━━━ Material shown ━━━

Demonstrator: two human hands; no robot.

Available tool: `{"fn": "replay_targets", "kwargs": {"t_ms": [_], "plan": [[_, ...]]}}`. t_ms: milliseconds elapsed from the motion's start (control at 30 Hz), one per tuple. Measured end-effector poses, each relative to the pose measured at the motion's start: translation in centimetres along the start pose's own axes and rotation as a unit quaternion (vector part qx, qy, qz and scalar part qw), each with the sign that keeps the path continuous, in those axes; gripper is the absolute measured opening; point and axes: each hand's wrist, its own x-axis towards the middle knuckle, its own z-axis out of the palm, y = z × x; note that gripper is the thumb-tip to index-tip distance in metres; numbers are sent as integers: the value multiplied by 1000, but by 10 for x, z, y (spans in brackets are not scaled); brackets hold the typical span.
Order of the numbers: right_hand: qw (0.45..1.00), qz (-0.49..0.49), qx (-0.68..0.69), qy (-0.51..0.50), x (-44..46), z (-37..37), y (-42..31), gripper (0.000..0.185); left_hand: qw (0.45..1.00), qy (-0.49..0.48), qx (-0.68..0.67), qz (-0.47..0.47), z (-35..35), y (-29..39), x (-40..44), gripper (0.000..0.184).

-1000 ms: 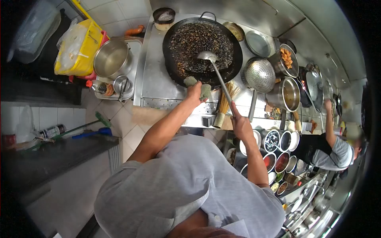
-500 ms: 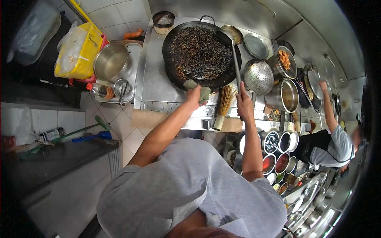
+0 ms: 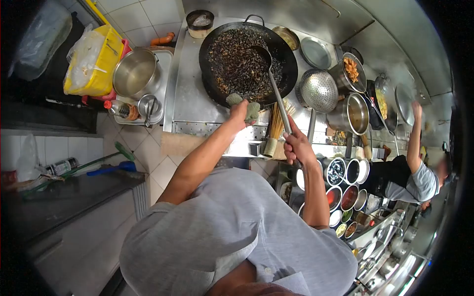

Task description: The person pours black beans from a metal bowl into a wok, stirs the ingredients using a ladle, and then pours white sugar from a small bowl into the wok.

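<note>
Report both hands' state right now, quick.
Left hand: closed on a cloth at the wok rim.
Right hand: closed around the ladle handle.

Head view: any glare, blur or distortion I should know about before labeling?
Head view: strong fisheye, black corners, walls and counters bowed. Head view: hard glare on the steel counter front below the wok, smaller highlights on the perforated strainer. Head view: wok contents dark, individual pieces hard to separate. Head view: co-worker's head blurred, utensils at far lower right cramped.
</note>
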Motion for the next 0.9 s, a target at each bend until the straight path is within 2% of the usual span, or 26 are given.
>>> {"fn": "replay_targets", "kwargs": {"t_ms": [33, 100, 167, 233, 333, 400, 433, 500, 533, 633, 700, 833, 900], "plan": [[996, -22, -82, 31, -11, 5, -2, 68, 1000, 2, -5, -2, 1, 1, -2, 34], [992, -28, -118, 41, -27, 8, -3, 68, 1000, 5, -6, -5, -3, -1, 2, 34], [941, -97, -316, 80, -39, 10, -3, 64, 1000, -1, 0, -21, -4, 0, 6, 34], [885, -185, -414, 108, -38, -2, 13, 63, 1000, 6, -3, -24, -4, -2, 10, 33], [887, -201, -403, 105, -54, -1, 8, 60, 1000, -4, -2, -17, -6, -3, 13, 33], [975, -33, -213, 62, -65, 6, -5, 60, 1000, -17, 0, -7, -11, -5, 15, 35], [975, -32, -214, 60, -60, 2, -3, 60, 1000, -22, -2, -6, -11, -6, 17, 36], [996, 72, -44, 17, -38, -15, 8, 59, 1000, -25, -4, -5, -9, -7, 12, 37], [997, 77, 19, -13, -25, -23, 15, 57, 1000, -10, -2, 1, -6, -8, 7, 38], [991, 100, 86, -6, 8, -32, 15, 53, 1000, 13, 1, 10, -2, -6, 4, 37], [989, 113, 90, 8, 30, -41, 19, 49, 1000, 15, 11, 8, -2, -7, 3, 35], [993, 99, 68, 16, 59, -50, 20, 50, 999, 23, 20, 30, 2, 1, -11, 43], [998, 56, 10, -1, 59, -46, 16, 56, 999, 28, 25, 29, -3, -6, -5, 44]]}}
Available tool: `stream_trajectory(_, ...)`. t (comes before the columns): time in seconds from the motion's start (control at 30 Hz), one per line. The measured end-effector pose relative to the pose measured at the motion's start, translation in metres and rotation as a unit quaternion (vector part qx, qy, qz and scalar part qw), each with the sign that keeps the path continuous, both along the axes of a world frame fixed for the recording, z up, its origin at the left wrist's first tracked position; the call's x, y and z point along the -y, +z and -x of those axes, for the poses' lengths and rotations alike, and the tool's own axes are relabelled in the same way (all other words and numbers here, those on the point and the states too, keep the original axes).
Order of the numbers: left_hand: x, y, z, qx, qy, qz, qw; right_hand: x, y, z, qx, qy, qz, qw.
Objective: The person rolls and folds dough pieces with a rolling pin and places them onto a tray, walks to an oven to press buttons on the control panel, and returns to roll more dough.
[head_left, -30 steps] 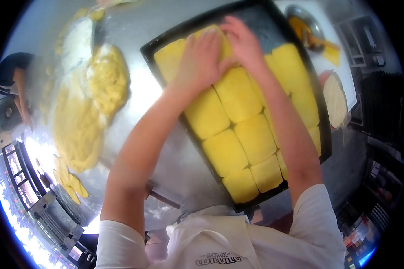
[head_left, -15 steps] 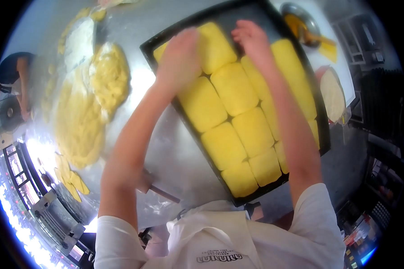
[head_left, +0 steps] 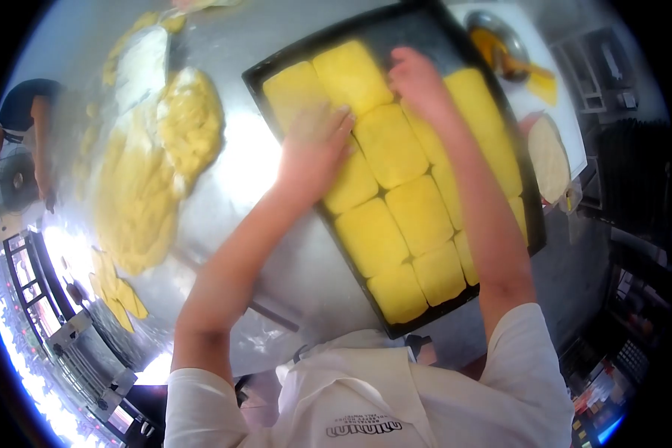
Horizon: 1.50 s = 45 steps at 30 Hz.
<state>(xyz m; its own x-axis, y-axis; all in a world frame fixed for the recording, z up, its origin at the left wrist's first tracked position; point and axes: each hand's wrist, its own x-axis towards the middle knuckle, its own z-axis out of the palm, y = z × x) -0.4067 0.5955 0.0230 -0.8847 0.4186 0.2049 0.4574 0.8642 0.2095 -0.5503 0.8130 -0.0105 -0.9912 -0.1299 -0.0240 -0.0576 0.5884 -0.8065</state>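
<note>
A black baking tray (head_left: pixel 537 216) holds several yellow, flattened dough pieces (head_left: pixel 390 146) laid edge to edge in rows. My left hand (head_left: pixel 315 147) rests flat on the dough along the tray's left side, its fingers stretched toward the upper right and a little blurred. Beyond it, the corner dough piece (head_left: pixel 293 84) shows uncovered. Near the tray's far end, my right hand (head_left: pixel 420 81) hovers over or touches the dough with its fingers curled in. Whatever those fingers might hold is hidden from above.
Left of the tray lies a large mass of yellow dough (head_left: pixel 138 201) with a white floured patch (head_left: pixel 143 67). Thin dough strips (head_left: pixel 118 291) are nearby. A metal bowl (head_left: pixel 498 37) stands at right, above a round pale board (head_left: pixel 549 160). Another person (head_left: pixel 30 119) is at far left.
My left hand has come down from the tray's far left corner toward me, uncovering the corner piece. My right hand has dropped slightly nearer, fingers still curled.
</note>
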Motion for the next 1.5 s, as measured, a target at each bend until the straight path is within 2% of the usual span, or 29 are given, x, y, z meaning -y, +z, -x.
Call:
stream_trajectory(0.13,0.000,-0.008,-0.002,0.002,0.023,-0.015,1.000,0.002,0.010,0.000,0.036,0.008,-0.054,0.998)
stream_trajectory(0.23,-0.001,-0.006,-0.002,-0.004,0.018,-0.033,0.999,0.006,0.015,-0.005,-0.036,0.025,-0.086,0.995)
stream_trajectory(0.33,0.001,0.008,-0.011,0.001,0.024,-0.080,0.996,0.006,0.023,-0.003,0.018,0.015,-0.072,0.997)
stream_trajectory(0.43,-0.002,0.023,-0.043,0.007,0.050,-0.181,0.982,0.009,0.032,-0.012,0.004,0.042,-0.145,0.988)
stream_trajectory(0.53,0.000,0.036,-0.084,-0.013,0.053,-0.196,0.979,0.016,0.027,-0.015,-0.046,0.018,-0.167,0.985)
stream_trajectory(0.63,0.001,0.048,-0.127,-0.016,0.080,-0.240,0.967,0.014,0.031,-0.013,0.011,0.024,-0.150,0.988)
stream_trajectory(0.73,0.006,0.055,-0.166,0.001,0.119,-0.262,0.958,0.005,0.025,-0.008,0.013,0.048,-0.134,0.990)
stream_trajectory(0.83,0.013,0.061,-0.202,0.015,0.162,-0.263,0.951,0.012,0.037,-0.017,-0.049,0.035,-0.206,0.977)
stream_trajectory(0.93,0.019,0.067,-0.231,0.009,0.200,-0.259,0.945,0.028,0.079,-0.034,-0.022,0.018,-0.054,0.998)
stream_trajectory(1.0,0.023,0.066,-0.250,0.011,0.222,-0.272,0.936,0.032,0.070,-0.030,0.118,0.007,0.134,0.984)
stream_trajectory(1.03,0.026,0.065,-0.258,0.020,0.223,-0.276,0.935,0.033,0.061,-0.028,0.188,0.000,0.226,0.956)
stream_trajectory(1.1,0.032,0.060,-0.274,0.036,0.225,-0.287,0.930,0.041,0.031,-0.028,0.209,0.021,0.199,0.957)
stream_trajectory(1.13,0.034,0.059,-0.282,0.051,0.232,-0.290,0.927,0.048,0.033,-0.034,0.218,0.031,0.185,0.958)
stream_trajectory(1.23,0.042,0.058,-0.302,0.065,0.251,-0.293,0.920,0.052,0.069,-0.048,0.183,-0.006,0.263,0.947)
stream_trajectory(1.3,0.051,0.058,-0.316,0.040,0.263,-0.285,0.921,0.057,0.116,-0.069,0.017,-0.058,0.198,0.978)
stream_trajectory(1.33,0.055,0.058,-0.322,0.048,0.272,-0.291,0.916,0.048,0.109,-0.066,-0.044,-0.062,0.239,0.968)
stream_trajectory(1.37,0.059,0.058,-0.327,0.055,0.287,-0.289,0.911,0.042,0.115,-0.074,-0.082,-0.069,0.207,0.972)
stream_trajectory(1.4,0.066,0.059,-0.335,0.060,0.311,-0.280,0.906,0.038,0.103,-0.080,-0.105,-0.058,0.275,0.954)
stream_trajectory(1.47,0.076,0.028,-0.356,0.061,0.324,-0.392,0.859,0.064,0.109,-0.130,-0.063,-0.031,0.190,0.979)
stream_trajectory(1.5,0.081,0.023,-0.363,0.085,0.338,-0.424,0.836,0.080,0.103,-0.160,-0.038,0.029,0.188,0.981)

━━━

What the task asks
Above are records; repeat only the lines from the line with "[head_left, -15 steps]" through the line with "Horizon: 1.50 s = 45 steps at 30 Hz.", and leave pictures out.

Your solution
[head_left, -15 steps] 
[head_left, +0 steps] 
Horizon: 1.50 s = 45 steps at 30 Hz.

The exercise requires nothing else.